**ASSIGNMENT**
For this exercise, please reproduce the records below word for word, from the first line through the line with "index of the".

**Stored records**
#####

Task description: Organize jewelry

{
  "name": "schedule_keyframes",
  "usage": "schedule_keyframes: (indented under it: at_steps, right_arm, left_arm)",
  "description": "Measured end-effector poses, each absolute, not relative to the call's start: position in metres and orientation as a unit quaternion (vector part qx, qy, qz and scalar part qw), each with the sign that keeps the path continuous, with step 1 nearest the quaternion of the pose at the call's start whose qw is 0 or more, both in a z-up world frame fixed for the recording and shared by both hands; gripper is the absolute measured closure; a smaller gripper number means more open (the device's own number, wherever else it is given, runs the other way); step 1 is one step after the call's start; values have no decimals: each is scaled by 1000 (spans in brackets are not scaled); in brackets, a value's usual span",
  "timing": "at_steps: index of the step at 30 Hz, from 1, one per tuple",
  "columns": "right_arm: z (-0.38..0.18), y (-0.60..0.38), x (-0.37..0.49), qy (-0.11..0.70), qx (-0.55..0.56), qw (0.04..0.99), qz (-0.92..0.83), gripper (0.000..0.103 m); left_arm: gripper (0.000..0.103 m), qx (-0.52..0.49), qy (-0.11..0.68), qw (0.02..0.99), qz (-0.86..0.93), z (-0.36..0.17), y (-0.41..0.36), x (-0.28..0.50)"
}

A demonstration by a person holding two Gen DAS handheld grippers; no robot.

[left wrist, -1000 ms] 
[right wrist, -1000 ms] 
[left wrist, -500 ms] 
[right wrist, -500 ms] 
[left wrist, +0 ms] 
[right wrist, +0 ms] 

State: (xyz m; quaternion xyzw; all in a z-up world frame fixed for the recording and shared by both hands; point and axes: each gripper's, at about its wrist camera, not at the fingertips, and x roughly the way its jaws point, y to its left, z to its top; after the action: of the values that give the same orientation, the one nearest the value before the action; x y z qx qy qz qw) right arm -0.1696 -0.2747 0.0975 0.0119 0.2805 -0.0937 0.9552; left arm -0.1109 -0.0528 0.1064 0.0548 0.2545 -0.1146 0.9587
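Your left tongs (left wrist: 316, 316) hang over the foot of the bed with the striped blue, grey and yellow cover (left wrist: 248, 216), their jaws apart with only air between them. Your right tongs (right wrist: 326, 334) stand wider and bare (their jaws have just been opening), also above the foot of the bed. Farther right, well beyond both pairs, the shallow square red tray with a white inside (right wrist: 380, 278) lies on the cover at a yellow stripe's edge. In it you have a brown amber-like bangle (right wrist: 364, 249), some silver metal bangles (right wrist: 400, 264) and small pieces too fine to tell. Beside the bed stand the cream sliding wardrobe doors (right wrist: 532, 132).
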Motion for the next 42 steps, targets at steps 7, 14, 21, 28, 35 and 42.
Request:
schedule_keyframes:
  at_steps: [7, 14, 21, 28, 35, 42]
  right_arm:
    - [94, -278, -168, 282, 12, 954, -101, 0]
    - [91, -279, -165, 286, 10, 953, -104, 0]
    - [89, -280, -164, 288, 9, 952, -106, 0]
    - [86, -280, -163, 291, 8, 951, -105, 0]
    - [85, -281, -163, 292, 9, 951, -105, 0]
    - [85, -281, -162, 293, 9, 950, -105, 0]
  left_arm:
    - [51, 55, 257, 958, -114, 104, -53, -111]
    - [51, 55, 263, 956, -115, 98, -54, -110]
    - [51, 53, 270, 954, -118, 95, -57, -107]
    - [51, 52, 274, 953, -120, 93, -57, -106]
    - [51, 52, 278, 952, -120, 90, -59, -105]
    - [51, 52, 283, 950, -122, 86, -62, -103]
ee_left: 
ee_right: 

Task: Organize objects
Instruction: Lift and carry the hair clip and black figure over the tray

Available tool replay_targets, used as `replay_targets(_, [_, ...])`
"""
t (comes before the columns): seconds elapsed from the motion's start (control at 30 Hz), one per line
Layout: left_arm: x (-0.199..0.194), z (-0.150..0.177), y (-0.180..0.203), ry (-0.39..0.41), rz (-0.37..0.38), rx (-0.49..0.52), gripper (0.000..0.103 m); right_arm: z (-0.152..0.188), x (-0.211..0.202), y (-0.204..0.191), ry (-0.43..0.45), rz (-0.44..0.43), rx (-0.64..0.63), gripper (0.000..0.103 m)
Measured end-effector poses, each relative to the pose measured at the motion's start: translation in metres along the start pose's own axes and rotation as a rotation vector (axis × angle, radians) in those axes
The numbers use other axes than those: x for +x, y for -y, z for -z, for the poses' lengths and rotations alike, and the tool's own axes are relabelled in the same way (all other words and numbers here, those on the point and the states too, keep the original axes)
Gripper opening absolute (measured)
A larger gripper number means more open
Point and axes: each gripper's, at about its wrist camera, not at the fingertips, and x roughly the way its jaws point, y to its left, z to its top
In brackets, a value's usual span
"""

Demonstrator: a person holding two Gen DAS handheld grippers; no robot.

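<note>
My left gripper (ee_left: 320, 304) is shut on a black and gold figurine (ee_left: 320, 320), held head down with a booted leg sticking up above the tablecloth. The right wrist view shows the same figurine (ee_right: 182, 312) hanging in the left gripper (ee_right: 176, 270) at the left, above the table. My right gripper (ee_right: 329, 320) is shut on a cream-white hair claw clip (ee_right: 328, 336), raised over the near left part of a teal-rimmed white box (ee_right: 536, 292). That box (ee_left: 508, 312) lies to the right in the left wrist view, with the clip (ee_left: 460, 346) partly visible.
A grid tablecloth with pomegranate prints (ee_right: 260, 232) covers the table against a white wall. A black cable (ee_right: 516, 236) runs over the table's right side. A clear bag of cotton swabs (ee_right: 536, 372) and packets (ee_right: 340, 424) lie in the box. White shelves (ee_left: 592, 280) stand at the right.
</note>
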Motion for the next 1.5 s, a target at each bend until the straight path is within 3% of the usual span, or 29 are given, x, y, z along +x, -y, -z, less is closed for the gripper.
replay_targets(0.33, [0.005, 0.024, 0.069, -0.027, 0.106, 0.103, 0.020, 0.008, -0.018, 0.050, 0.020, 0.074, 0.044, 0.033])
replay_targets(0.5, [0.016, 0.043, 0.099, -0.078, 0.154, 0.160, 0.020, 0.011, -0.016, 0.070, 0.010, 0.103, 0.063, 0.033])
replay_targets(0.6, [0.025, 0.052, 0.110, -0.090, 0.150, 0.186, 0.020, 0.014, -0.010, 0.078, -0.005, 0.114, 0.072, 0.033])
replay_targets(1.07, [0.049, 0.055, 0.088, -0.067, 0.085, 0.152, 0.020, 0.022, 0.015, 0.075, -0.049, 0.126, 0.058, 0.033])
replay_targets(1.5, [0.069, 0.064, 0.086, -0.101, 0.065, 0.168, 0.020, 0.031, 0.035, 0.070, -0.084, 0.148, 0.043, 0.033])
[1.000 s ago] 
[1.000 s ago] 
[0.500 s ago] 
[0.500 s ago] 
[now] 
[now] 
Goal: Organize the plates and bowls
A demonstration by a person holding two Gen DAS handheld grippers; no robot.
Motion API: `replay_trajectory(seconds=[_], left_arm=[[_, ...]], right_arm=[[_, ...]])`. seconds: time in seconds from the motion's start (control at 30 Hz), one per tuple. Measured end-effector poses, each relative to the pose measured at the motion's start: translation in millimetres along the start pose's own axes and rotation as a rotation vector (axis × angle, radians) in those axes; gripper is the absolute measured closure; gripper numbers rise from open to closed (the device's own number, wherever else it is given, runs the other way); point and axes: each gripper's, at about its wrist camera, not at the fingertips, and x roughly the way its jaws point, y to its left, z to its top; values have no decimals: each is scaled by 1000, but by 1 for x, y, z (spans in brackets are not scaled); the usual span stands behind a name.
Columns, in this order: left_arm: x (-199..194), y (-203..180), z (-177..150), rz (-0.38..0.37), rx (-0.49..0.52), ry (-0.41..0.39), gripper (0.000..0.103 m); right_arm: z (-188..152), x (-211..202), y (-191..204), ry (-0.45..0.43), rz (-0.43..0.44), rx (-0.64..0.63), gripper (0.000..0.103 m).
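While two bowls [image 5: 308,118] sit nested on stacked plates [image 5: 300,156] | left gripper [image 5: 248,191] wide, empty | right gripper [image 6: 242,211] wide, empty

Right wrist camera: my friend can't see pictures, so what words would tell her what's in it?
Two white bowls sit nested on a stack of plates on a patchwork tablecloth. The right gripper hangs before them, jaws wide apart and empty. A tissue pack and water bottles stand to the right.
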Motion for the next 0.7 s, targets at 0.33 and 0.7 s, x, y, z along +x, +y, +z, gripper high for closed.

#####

**WRITTEN REPLY**
Task description: Organize jewelry

{
  "name": "schedule_keyframes",
  "usage": "schedule_keyframes: (indented under it: at_steps, right_arm, left_arm)",
  "description": "Measured end-effector poses, each absolute, not relative to the call's start: position in metres and orientation as a unit quaternion (vector part qx, qy, qz and scalar part qw), each with the sign that keeps the path continuous, with step 1 nearest the quaternion of the pose at the call's start whose qw is 0 or more, both in a z-up world frame fixed for the recording and shared by both hands; gripper is the absolute measured closure; a smaller gripper number means more open (the device's own number, wherever else it is given, runs the other way); step 1 is one step after the call's start; values have no decimals: each is scaled by 1000 (spans in brackets are not scaled); in brackets, a value's usual span",
  "timing": "at_steps: index of the step at 30 Hz, from 1, one per tuple",

The answer to this exercise has been fully stated.